Progress on weaving solution

First uwhi trial at midway point of pest and weed control project.

Three images, including a group of people stand before a green tarpaulin beside a lake; a close up of uwhi; and Lake Rotoiti with uwhi in the foreground.
Uwhi laid out before being taken out by boat and laid on the lakebed by divers. Photo: William Anaruexpand/collapse

Our January blog included a story about uwhi being trialled to combat exotic pest weed in our lakes. The project is a collaboration between Toitū Te Whenua Land Information and Te Arawa Lakes Trust. Weavers’ group, Te Roopu Raranga ki Rotorua was contracted to design and weave the uwhi. The group applied historical mātauranga together with their collective skills and extensive experience to produce different versions of uwhi for consideration. Eventually three designs were chosen for use in the trials.

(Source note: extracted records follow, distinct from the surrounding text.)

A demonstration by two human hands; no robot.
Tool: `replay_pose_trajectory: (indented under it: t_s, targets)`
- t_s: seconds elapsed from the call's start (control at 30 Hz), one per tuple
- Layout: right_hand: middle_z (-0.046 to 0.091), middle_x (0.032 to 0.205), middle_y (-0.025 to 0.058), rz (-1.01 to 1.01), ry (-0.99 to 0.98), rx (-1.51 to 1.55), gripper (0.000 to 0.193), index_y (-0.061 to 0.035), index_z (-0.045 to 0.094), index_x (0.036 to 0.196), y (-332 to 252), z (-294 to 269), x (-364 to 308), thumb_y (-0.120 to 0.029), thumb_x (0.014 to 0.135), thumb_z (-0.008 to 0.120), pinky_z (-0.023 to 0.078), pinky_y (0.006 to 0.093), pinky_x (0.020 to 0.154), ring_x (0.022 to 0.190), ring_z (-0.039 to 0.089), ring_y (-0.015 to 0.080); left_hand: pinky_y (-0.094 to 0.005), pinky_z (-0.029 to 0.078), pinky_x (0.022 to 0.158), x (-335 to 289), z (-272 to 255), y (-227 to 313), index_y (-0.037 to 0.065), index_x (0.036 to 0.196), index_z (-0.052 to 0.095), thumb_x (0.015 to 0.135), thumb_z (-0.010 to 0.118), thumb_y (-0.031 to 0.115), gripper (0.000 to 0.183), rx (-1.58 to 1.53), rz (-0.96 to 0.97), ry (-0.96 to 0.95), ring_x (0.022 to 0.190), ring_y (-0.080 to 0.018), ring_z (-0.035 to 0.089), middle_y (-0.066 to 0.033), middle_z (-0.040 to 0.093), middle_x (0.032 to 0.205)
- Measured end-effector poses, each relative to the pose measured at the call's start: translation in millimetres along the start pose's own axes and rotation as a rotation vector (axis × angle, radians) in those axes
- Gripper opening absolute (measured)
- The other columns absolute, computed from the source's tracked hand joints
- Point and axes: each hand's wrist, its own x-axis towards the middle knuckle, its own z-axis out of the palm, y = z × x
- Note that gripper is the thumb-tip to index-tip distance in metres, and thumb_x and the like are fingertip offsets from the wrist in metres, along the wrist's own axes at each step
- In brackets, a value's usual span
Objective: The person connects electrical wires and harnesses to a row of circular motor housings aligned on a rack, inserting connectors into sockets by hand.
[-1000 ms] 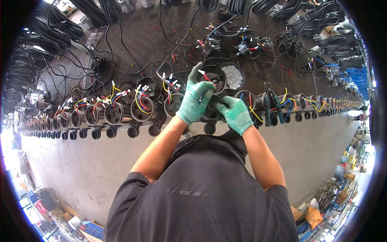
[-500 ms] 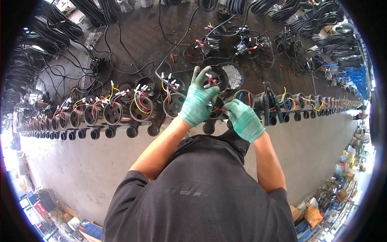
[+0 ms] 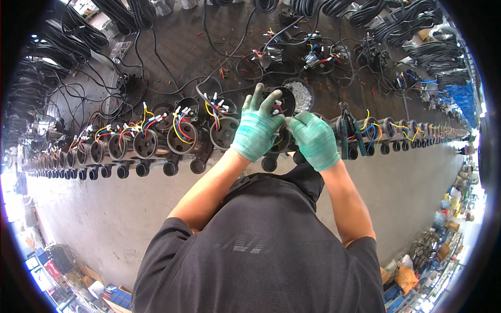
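My left hand point(image 3: 257, 130), in a green glove with grey fingertips, is bent around short wires with white end connectors point(image 3: 277, 108). Its upper fingers point away from me, and the thumb side meets the wires. Close against it, my right hand point(image 3: 315, 141), gloved alike, pinches at a red wire, its thumb and forefinger together; the wire's end is hidden by the fingers. Both hands are over a dark round housing point(image 3: 282, 142), mostly covered by the gloves. Just left stands another open housing point(image 3: 224, 133) with yellow, blue and red wires rising from it.
A round tub of small white connectors point(image 3: 301, 97) stands just beyond my hands. Green-handled pliers point(image 3: 345, 133) rest upright to the right. A long row of wired housings point(image 3: 145, 144) lines the bench edge. Black cable bundles point(image 3: 141, 15) lie along the far side.
My right hand has moved left and up, up against the left hand. The red wire that stretched between them is now mostly covered. My left fingers have shifted from a curled pinch to straighter.
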Motion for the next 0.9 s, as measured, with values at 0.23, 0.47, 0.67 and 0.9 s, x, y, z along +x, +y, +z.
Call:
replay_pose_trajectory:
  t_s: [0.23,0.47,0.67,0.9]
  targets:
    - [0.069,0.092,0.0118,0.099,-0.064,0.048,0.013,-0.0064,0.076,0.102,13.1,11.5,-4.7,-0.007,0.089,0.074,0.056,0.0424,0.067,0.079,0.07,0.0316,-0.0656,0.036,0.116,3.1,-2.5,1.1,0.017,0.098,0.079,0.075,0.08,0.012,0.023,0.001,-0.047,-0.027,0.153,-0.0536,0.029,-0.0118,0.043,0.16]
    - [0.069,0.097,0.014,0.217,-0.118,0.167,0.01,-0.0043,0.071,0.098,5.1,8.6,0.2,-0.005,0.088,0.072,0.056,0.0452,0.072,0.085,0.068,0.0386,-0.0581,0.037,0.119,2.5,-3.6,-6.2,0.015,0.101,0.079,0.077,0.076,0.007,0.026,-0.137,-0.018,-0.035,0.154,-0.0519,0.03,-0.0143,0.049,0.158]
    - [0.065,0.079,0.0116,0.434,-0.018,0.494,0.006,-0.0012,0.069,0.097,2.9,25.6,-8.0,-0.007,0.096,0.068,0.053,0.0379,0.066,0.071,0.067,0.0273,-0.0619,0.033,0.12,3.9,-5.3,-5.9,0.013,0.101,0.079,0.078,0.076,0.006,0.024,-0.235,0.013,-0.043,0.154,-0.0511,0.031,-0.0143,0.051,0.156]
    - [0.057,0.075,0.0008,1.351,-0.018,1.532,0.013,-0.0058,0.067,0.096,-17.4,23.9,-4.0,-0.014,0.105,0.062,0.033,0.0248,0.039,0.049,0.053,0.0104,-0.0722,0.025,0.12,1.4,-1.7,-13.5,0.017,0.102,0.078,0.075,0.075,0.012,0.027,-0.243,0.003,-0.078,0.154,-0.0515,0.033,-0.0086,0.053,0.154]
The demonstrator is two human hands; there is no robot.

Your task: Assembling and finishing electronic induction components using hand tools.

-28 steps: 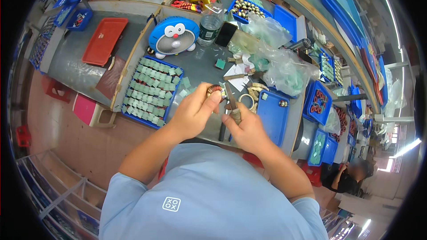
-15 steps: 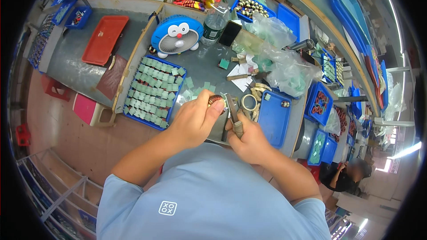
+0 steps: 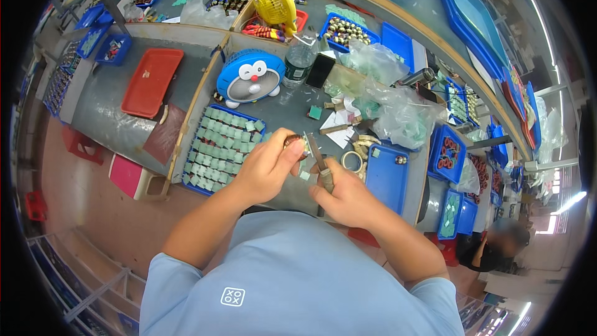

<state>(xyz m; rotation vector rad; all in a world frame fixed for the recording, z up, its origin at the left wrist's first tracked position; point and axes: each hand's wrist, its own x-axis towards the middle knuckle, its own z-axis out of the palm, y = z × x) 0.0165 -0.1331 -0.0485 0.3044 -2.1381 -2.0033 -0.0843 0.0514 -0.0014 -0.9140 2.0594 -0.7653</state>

In a project led by Te Arawa Lakes Trust, one each of the three selected uwhi designs, and one hessian mat, were laid in three lakes – Rotoiti and Tarawera late last year, and in Rotomā in Feb 2022. The main advantage of using natural fibrous plants like harakeke (flax) or hessian, is that it is biodegradable, and will break down in the lake without the need for removal.

Uwhi are designed to prevent photosynthesis in aquatic pest weeds, in a similar way to weed matting that you might have in your garden. Te Arawa Lakes biosecurity manager, William Anaru, explains that “the matting laid on the lakebed will block out the sunlight and suppress pest weed growth, allowing buried native weed seedlings to grow and recolonise.”

Uwhi are designed to prevent photosynthesis in aquatic pest weeds.

Aquatic plants are important to the health of our lakes and waterways by improving water quality and providing habitat for wildlife. Unfortunately, it has been observed that the larger non-native aquatic plants smother the smaller natives. As they spread, they form a dense weed wall which prevents native species like koura (freshwater crayfish, Paranephrops planifrons) from accessing the shallow waters where they gather to feed.

The team are about halfway through the 12-month monitoring phase of the uwhi project. Two of the four designs are holding together well, one design is not doing as well. The least stable of the four are the hessian mats which are already breaking down.